Reproduce each line of the material precisely.

*** Begin section ***

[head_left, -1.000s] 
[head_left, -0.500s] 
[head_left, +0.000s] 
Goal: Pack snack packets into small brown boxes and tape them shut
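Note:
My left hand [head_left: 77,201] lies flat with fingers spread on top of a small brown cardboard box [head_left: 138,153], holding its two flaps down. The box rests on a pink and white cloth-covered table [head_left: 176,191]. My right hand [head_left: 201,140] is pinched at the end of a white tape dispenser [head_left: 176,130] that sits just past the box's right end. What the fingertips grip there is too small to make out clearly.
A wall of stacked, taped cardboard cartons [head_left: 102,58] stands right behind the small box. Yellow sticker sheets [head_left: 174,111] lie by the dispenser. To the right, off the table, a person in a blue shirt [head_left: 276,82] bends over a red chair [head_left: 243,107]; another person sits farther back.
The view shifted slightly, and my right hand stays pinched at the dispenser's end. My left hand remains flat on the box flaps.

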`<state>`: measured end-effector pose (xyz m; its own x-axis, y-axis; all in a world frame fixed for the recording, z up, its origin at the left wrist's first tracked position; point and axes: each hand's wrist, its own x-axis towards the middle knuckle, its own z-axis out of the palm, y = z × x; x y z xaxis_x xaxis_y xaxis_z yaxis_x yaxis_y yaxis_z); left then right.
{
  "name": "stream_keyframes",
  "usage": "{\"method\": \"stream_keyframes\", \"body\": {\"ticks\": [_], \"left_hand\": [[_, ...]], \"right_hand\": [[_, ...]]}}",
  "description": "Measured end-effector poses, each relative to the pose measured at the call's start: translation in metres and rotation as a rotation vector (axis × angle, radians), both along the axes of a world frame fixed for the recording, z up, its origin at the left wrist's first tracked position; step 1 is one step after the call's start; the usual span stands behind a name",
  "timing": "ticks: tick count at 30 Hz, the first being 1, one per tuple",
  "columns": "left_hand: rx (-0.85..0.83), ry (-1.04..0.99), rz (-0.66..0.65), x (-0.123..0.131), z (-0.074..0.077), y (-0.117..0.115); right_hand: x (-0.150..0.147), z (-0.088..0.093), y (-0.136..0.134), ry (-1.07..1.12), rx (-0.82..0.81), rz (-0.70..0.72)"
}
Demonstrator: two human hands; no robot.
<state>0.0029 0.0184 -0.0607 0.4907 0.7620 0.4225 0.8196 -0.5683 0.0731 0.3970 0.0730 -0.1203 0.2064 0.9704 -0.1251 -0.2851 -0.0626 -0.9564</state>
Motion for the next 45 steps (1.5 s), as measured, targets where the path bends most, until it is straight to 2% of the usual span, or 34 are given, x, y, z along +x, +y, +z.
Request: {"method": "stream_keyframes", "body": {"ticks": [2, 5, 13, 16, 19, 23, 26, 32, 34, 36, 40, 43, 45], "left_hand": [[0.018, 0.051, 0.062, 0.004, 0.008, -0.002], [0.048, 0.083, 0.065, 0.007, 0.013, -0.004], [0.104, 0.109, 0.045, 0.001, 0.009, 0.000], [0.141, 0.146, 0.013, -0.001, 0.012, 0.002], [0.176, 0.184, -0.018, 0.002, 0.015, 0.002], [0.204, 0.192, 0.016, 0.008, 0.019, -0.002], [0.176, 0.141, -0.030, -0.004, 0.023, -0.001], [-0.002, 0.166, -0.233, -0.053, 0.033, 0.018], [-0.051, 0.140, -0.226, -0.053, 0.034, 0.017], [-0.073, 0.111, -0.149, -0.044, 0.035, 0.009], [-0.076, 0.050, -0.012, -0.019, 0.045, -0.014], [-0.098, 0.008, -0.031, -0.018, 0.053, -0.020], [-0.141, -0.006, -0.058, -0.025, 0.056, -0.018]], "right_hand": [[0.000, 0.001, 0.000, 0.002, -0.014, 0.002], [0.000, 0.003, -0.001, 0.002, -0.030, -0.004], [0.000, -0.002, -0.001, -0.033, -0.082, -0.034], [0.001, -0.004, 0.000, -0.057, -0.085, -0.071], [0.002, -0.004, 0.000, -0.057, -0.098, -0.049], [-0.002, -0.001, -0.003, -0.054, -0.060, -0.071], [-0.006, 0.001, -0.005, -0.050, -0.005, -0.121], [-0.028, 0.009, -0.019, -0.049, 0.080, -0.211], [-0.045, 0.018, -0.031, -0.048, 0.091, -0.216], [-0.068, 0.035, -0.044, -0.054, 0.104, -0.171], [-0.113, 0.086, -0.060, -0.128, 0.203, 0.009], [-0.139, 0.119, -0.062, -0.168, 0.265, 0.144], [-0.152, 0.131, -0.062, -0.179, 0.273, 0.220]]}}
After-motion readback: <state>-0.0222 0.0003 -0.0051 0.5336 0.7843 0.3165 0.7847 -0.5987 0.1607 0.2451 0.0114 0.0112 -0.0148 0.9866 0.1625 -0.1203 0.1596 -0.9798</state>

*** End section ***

• **Response area**
[head_left, -1.000s] 
[head_left, -0.500s] 
[head_left, +0.000s] 
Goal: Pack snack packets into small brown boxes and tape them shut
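Note:
My left hand [head_left: 77,201] lies flat with fingers spread on top of a small brown cardboard box [head_left: 138,153], holding its two flaps down. The box rests on a pink and white cloth-covered table [head_left: 176,191]. My right hand [head_left: 201,140] is pinched at the end of a white tape dispenser [head_left: 176,130] that sits just past the box's right end. What the fingertips grip there is too small to make out clearly.
A wall of stacked, taped cardboard cartons [head_left: 102,58] stands right behind the small box. Yellow sticker sheets [head_left: 174,111] lie by the dispenser. To the right, off the table, a person in a blue shirt [head_left: 276,82] bends over a red chair [head_left: 243,107]; another person sits farther back.
The view shifted slightly, and my right hand stays pinched at the dispenser's end. My left hand remains flat on the box flaps.
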
`<state>`: measured end-effector pose (xyz m; its own x-axis, y-axis; all in a world frame fixed for the recording, z up, its origin at the left wrist's first tracked position; point and axes: each hand's wrist, its own x-axis towards the middle knuckle, its own z-axis out of the palm, y = z × x; x y z xaxis_x xaxis_y xaxis_z yaxis_x yaxis_y yaxis_z); left then right.
{
  "name": "stream_keyframes",
  "usage": "{\"method\": \"stream_keyframes\", \"body\": {\"ticks\": [_], \"left_hand\": [[_, ...]], \"right_hand\": [[_, ...]]}}",
  "description": "Measured end-effector poses, each relative to the pose measured at the call's start: translation in metres and rotation as a rotation vector (axis × angle, radians), both along the axes of a world frame fixed for the recording, z up, its origin at the left wrist's first tracked position; step 1 is one step after the call's start; the usual span stands behind a name",
  "timing": "ticks: tick count at 30 Hz, the first being 1, one per tuple",
  "columns": "left_hand: rx (-0.85..0.83), ry (-1.04..0.99), rz (-0.66..0.65), x (-0.123..0.131), z (-0.074..0.077), y (-0.117..0.115); right_hand: x (-0.150..0.147), z (-0.088..0.093), y (-0.136..0.134), ry (-1.07..1.12), rx (-0.82..0.81), rz (-0.70..0.72)"
}
Demonstrator: two human hands; no robot.
<state>0.0029 0.0184 -0.0607 0.4907 0.7620 0.4225 0.8196 -0.5683 0.0731 0.3970 0.0730 -0.1203 0.2064 0.9704 -0.1251 -0.2851 -0.0626 -0.9564</state>
Motion for the next 45 steps (1.5 s), as measured, targets where the path bends most, until it is straight to 2% of the usual span, or 34 are given, x, y, z along +x, +y, +z.
Request: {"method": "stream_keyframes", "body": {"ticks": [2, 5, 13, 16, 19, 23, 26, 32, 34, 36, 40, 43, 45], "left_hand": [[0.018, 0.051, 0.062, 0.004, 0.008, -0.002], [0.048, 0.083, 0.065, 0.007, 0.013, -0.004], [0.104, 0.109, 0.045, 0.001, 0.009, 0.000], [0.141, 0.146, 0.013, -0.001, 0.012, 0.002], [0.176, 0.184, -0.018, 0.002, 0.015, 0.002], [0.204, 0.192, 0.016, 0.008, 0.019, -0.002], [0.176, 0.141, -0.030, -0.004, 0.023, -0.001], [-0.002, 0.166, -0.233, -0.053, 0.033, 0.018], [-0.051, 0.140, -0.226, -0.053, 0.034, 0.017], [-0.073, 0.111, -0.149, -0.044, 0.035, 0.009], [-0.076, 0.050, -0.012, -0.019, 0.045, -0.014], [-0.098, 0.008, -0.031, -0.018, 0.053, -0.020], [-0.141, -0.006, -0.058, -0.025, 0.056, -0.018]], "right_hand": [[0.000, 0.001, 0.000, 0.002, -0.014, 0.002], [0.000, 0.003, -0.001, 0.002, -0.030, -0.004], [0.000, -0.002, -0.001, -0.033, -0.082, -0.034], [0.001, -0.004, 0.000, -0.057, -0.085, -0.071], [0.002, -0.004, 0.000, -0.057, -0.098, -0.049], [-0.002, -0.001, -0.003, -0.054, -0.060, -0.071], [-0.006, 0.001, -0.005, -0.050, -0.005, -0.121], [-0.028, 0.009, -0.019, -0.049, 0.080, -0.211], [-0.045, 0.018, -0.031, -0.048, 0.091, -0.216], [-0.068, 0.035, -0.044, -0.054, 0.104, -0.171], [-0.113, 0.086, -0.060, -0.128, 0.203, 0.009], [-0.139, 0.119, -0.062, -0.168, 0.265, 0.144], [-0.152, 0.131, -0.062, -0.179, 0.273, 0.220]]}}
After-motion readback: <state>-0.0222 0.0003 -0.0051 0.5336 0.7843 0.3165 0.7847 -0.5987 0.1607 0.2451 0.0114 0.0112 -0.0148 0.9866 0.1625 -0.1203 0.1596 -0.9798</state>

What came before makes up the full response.